Marengo (c. 1793 – 1831) was the famous war horse of Napoleon I of France. Named after the Battle of Marengo, through which he carried his rider safely, he was imported to France from Egypt following the Battle of Abukir in 1799 as a six-year-old. An Arabian breed, greyish-white coat, Marengo was probably bred at the famous El Naseri stud. Although small in size (only ) for his species, he was described as a reliable, steady mount.

==Career==
Marengo was wounded eight times in his career, and carried the Emperor in the Battle of Austerlitz, Battle of Jena-Auerstedt, Battle of Wagram, and Battle of Waterloo. He also was frequently used in the 80-mile gallops from Valladolid to Burgos, which he often completed in five hours. As one of 52 horses in Napoleon's personal stud, Marengo fled with these horses when it was raided by Russians in 1812, surviving the retreat from Moscow; however, the stallion was captured in 1815 at the Battle of Waterloo by William Petre, 11th Baron Petre.

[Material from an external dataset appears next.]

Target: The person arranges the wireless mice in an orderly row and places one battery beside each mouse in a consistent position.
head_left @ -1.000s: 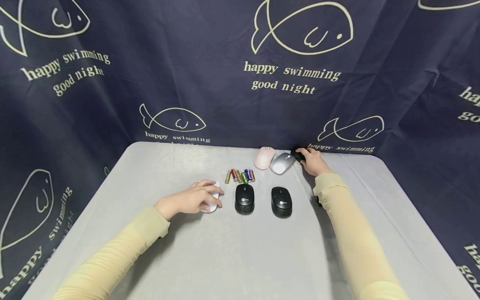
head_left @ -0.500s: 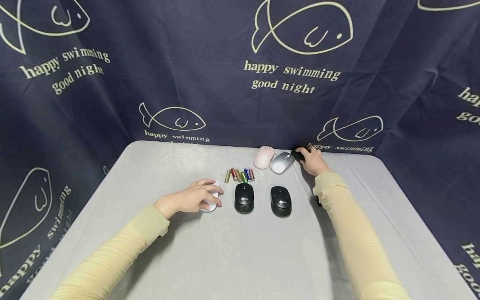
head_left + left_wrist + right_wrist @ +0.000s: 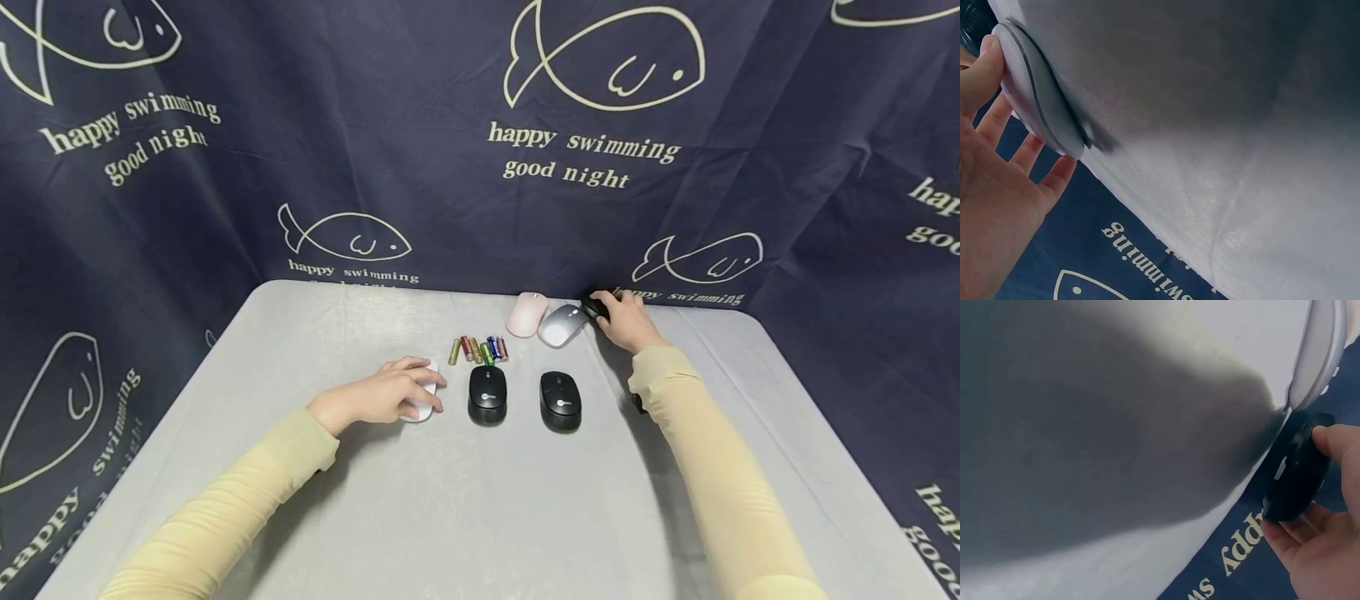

Petre brought the horse back to the United Kingdom and sold him on to Lieutenant-Colonel Angerstein of the Grenadier Guards. Marengo stood at stud (unsuccessfully) at New Barnes, near Ely, at the age of 27. He eventually died aged 38 and his skeleton (minus two hooves) was preserved and later passed to the Royal United Services Institute and is now on display at the National Army Museum in Chelsea, London. One of the remaining hooves was given to the officers of the Brigade of Guards by John Julius Angerstein as a snuff box. The fourth hoof was mounted as a silver inkwell and retained by the family; it is still owned by the family but is now on loan to the Household Cavalry Museum. The Duke of Wellington was asked to disinter his own horse, Copenhagen, to be exhibited alongside Marengo, but refused to do so. Coincidentally, one of Copenhagen's hooves was also later used as an ornament.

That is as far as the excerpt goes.